Set the material down again exactly, line by line, skipping each picture.

(Beginning of Data supplied)

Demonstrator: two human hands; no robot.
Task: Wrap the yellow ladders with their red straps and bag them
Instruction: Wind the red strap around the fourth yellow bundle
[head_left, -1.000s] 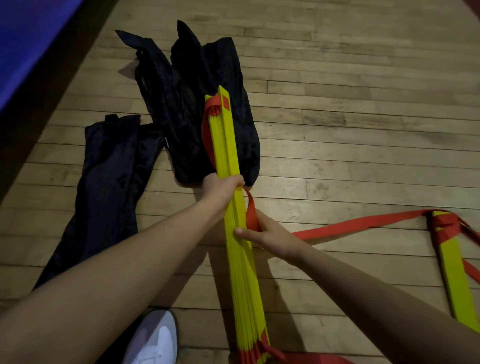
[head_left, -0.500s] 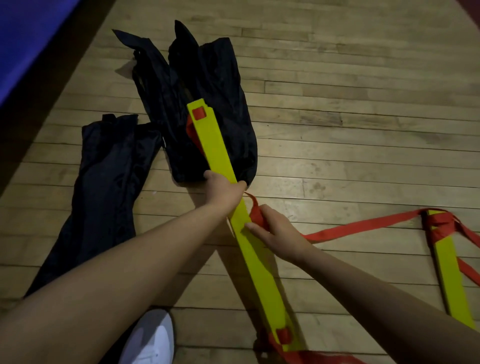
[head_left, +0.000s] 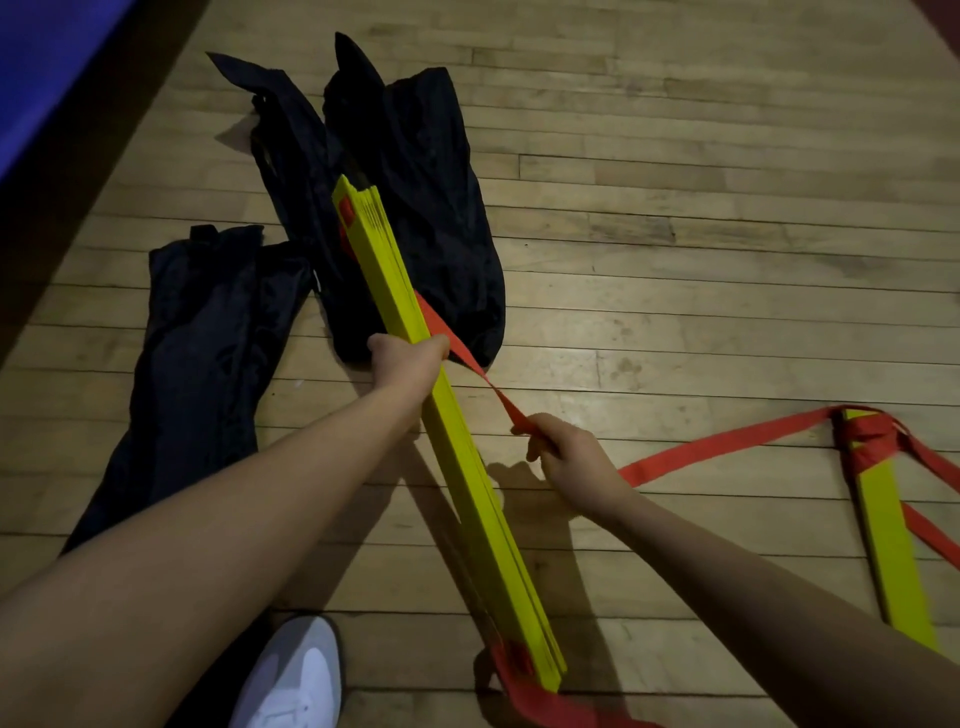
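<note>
The left hand (head_left: 408, 364) was closed around the stacked yellow ladder (head_left: 457, 441) near its middle, fingers curled over the far side of the bundle, which was held slanting above the floor. The right hand (head_left: 569, 457) was closed in a pinch on the red strap (head_left: 470, 364), thumb and fingers gripping the band just beside the bundle. From that pinch the strap was drawn taut up to the ladder, where it met the bundle just beyond the left hand. More of the strap was seen running from the right hand across the wooden floor (head_left: 701, 208) toward the right edge, where it was wound around the top of a second yellow ladder (head_left: 888, 545) lying flat. Loose red strap was bunched at the near end of the held bundle, by the bottom edge of the floor. Beyond the bundle's far end a black bag (head_left: 415, 208) lay crumpled, and another black bag (head_left: 202, 353) was stretched out to its left. A white shoe (head_left: 291, 675) was seen at the bottom edge.
</note>
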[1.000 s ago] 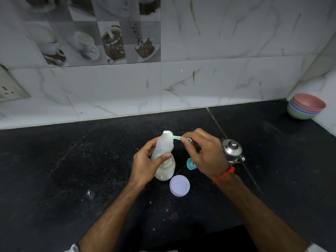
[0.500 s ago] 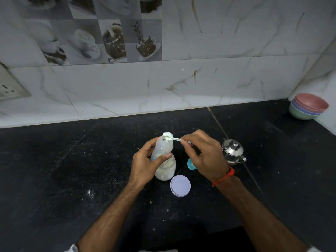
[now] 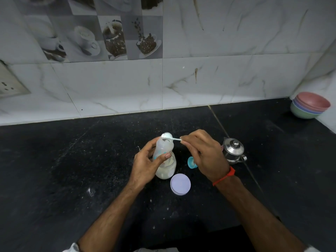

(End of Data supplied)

▶ [Reply]:
Demonstrator: two human hands; no robot.
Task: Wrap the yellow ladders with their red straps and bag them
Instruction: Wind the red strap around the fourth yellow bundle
[head_left, -1.000s] 
[head_left, -0.500s] 
[head_left, +0.000s] 
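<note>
The left hand (head_left: 408, 364) was closed around the stacked yellow ladder (head_left: 457, 441) near its middle, fingers curled over the far side of the bundle, which was held slanting above the floor. The right hand (head_left: 569, 457) was closed in a pinch on the red strap (head_left: 470, 364), thumb and fingers gripping the band just beside the bundle. From that pinch the strap was drawn taut up to the ladder, where it met the bundle just beyond the left hand. More of the strap was seen running from the right hand across the wooden floor (head_left: 701, 208) toward the right edge, where it was wound around the top of a second yellow ladder (head_left: 888, 545) lying flat. Loose red strap was bunched at the near end of the held bundle, by the bottom edge of the floor. Beyond the bundle's far end a black bag (head_left: 415, 208) lay crumpled, and another black bag (head_left: 202, 353) was stretched out to its left. A white shoe (head_left: 291, 675) was seen at the bottom edge.
</note>
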[1.000 s ago] 
[0.500 s ago] 
[now] 

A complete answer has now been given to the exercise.